We have three IHostedService in our .NETCore2.0 webapp performing operations periodically. Two of them are in polling on an external system asking for new data; the third sends to the same external system some data gathered by our webapp. Every request is SOAP and it's done with the following code:
try
{
#region PFC Certificate
// Pfx certificate management
string certPath = GetCertPath();
string certPass = GetCertPassword();
X509Certificate2Collection X509collection = new X509Certificate2Collection();
X509collection.Import(certPath, certPass, X509KeyStorageFlags.PersistKeySet);
#endregion
if (X509collection.Count > 0)
{
X509Certificate2 x509 = X509collection[0];
var request = CreateSOAPWebRequest(url, x509);
byte[] bytes;
bytes = Encoding.ASCII.GetBytes(xmlRequestContent);
request.ContentType = "application/xml; encoding='utf-8'";
request.ContentLength = bytes.Length;
Stream requestStream = request.GetRequestStream();
requestStream.Write(bytes, 0, bytes.Length);
requestStream.Close();
if (request == null) throw new Exception($"url:{url}: Request NULL - xml: {xmlRequestContent}");
try
{
using (HttpWebResponse response = (HttpWebResponse)await request.GetResponseAsync())
{
if (response.StatusCode == HttpStatusCode.OK)
{
using (Stream responseStream = response.GetResponseStream())
{
// Response deserialization
string responseStr = await new StreamReader(responseStream).ReadToEndAsync();
T result = new T();
XmlSerializer serializer = new XmlSerializer(typeof(T));
using (StringReader reader = new StringReader(responseStr))
{
result = (T)(serializer.Deserialize(reader));
return result;
}
}
}
}
}
catch (WebException ex)
{
_logger.LogError(ex);
throw;
}
}
return default(T);
}
catch(Exception ex)
{
_logger.LogError(ex);
throw;
}
The CreateSOAPWebRequest method is defined as:
private HttpWebRequest CreateSOAPWebRequest(string url, X509Certificate certificate)
{
Uri uri = new Uri(url);
HttpWebRequest webRequest = (HttpWebRequest)WebRequest.Create(uri);
webRequest.Proxy = null;
webRequest.Headers.Add("SOAP:Action");
webRequest.KeepAlive = true;
webRequest.ContentType = "text/xml;charset=\"utf-8\"";
webRequest.Accept = "text/xml";
webRequest.Method = "POST";
webRequest.AuthenticationLevel = AuthenticationLevel.MutualAuthRequired;
if (certificate != null)
webRequest.ClientCertificates.Add(certificate);
return webRequest;
}
The first two hosted services worked very well together for years since the third cames in: some requests go OK in the beginning, then this exception is thrown and no one of the services is able to send the SOAP request anymore (until we restart the webapp):
The SSL connection could not be established, see inner exception. Authentication failed, see inner exception.

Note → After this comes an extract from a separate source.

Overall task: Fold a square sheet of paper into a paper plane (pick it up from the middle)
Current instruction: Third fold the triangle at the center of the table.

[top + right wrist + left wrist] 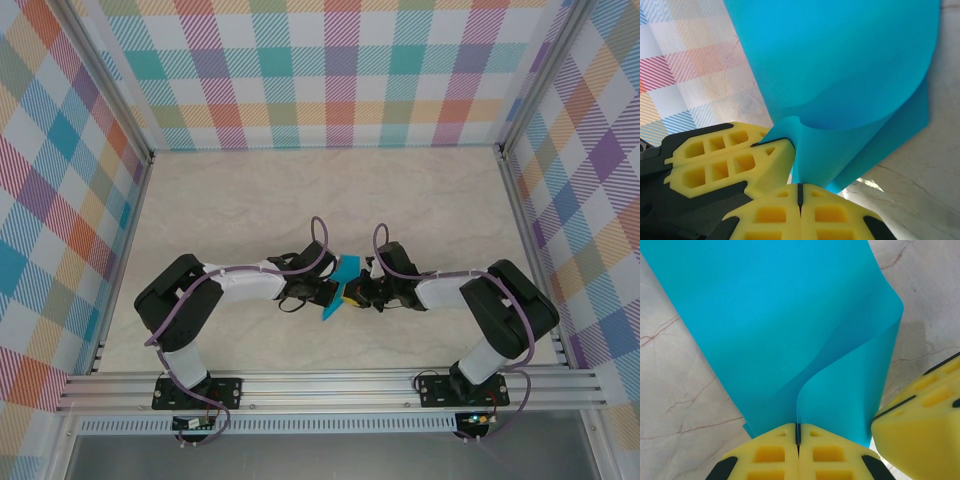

---> The SSL connection could not be established, see inner exception.
---> Authentication failed, see inner exception.
---> The message received was unexpected or badly formatted
This is thrown on the line
HttpWebResponse response = (HttpWebResponse)await request.GetResponseAsync()
This seems to be a certificate/security/SSL problem. But the requests work well in the beginning and/or without the third hosted service, so we thought it could be a syncronization problem between the services and we detached the third one by running it on a separate cloned webapp, alone, but we got the same error on the second SOAP call anyway (while the first worked).
We were able to reproduce this error in debug only by disabling the service in the production environment and running the webapp locally in debug mode, reading and sending production data.
We have no idea on what is causing this, so thank you in advance for every advice.
I finally figured it out. The whole thing was a bit misleading while the exception was telling the truth: at some point in our code, after the SOAP request, the flow COULD go through this:
ServicePointManager.SecurityProtocol = SecurityProtocolType.Tls
So everything was fine until this instruction and of course everything was broken after this instruction.